Each line of the data that includes the string "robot" is to be copied out.

Data to use Block Start

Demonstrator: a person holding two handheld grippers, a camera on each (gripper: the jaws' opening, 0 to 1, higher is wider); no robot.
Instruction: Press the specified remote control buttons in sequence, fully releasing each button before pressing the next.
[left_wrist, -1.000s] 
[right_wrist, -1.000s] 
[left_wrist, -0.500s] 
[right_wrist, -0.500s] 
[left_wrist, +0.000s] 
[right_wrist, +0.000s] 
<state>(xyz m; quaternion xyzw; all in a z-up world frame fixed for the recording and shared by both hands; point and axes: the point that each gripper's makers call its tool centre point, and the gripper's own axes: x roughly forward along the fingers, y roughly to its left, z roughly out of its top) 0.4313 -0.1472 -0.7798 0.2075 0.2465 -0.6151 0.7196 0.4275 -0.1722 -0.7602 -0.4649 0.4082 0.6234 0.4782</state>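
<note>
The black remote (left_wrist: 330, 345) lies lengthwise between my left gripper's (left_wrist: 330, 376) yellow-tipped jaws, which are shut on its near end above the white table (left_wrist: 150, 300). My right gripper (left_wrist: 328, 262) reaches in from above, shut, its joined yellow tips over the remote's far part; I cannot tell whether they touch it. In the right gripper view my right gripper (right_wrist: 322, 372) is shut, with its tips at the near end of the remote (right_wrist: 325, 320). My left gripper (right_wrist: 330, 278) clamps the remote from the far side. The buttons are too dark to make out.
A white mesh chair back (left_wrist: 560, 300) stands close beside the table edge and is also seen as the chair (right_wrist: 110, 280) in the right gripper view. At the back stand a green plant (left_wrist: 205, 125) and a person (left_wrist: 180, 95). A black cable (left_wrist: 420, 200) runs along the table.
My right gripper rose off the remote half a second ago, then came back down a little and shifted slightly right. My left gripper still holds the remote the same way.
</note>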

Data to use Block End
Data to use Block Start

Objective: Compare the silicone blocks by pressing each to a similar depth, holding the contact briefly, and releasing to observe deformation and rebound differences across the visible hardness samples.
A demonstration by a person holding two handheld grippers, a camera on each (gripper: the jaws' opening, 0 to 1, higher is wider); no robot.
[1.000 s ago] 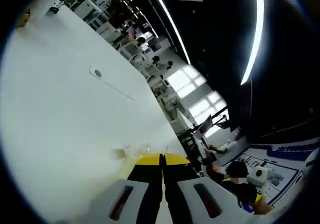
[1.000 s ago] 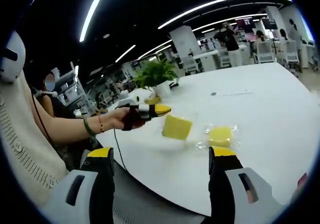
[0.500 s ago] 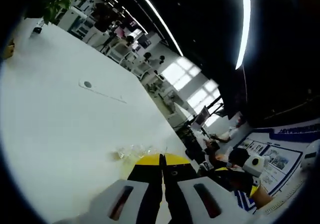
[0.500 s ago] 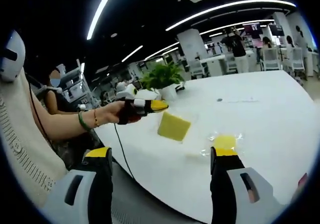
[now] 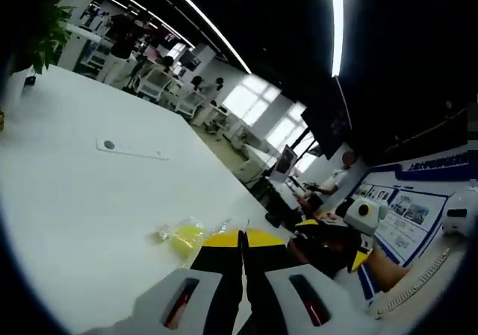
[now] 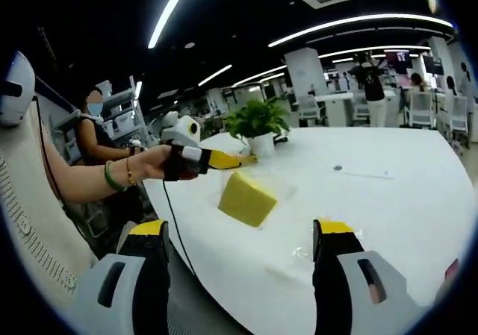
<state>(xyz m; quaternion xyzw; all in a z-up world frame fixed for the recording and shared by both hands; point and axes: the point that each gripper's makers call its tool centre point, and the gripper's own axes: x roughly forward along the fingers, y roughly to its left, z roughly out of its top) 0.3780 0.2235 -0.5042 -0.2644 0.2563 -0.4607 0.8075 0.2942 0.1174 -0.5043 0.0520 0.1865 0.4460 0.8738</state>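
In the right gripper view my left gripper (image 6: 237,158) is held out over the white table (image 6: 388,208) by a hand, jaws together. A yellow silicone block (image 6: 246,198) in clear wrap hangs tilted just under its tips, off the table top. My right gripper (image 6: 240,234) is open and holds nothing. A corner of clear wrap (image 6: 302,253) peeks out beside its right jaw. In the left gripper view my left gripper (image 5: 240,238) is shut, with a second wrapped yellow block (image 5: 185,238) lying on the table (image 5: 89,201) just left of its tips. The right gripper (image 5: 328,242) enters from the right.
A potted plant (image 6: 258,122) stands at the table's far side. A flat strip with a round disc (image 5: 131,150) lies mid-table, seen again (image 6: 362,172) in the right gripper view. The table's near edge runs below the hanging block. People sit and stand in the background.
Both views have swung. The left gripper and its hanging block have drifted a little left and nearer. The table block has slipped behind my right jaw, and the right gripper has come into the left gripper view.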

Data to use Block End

Output for this exercise:
Demonstrator: a person holding two handheld grippers, a camera on each (gripper: the jaws' opening, 0 to 1, higher is wider); no robot.
A demonstration by a person holding two handheld grippers, a camera on each (gripper: the jaws' opening, 0 to 1, higher is wider); no robot.

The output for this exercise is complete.